--- INFORMATION SUPPLIED Enclosed Below ---
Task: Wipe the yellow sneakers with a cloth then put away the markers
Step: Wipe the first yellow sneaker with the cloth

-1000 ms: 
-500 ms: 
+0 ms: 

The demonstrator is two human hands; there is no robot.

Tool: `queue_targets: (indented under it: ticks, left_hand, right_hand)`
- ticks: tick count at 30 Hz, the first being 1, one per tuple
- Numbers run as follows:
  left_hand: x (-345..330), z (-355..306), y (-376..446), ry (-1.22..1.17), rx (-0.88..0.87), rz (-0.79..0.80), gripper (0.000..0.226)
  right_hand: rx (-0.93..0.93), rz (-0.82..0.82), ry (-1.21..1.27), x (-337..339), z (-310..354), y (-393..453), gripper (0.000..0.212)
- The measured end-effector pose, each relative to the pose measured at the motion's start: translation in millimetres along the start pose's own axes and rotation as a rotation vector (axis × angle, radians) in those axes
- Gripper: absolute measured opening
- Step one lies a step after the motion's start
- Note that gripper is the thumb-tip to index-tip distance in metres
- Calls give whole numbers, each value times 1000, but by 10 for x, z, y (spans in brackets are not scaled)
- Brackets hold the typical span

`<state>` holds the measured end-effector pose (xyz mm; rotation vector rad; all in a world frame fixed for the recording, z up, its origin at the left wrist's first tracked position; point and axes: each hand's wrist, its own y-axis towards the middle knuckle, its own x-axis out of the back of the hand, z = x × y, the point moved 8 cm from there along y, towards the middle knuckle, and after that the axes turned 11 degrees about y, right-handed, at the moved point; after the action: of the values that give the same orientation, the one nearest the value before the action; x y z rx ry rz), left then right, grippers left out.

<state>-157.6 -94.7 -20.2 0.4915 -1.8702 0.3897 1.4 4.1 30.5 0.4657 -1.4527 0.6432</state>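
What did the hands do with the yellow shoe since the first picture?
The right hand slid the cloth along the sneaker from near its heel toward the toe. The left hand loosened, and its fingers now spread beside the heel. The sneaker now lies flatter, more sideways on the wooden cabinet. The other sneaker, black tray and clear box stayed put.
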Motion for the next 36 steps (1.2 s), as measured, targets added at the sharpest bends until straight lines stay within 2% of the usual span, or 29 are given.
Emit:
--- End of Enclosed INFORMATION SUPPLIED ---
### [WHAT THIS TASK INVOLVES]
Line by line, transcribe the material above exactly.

### [WRITTEN ANSWER]
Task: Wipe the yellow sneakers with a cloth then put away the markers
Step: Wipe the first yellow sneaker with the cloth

-1000 ms: 
-500 ms: 
+0 ms: 

The demonstrator is two human hands; there is no robot.

Tool: `queue_targets: (indented under it: ticks, left_hand, right_hand)`
- ticks: tick count at 30 Hz, the first being 1, one per tuple
- Numbers run as follows:
  left_hand: x (-345..330), z (-355..306), y (-376..446), ry (-1.22..1.17), rx (-0.88..0.87), rz (-0.79..0.80), gripper (0.000..0.226)
  right_hand: rx (-0.93..0.93), rz (-0.82..0.82), ry (-1.21..1.27), x (-337..339), z (-310..354), y (-393..453), gripper (0.000..0.212)
- The measured end-effector pose, each relative to the pose measured at the motion's start: translation in millimetres along the start pose's own axes and rotation as a rotation vector (axis × angle, radians) in those axes
- Gripper: absolute measured opening
- Step one lies a step after the motion's start
- Note that gripper is the thumb-tip to index-tip distance in metres
- Calls give whole numbers, each value times 1000, but by 10 for x, z, y (spans in brackets are not scaled)
- Brackets hold the typical span

`<state>` holds the measured end-effector pose (xyz mm; rotation vector rad; all in a world frame fixed for the recording, z up, its origin at the left wrist's first tracked position; point and axes: each hand's wrist, its own y-axis towards the middle knuckle, its own x-axis out of the back of the hand, z = x × y, the point moved 8 cm from there along y, towards the middle knuckle, and after that the axes turned 11 degrees about y, right-handed, at the moved point; after the action: of the values that give the same orientation, the one nearest the value before the action; x y z rx ry rz), left then right, grippers left out.

<state>-157.6 -94.7 -20.2 0.4915 -1.8702 0.3897 1.4 4.1 30.5 0.4657 -1.4527 0.6432</state>
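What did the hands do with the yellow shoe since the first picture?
The right hand slid the cloth along the sneaker from near its heel toward the toe. The left hand loosened, and its fingers now spread beside the heel. The sneaker now lies flatter, more sideways on the wooden cabinet. The other sneaker, black tray and clear box stayed put.
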Motion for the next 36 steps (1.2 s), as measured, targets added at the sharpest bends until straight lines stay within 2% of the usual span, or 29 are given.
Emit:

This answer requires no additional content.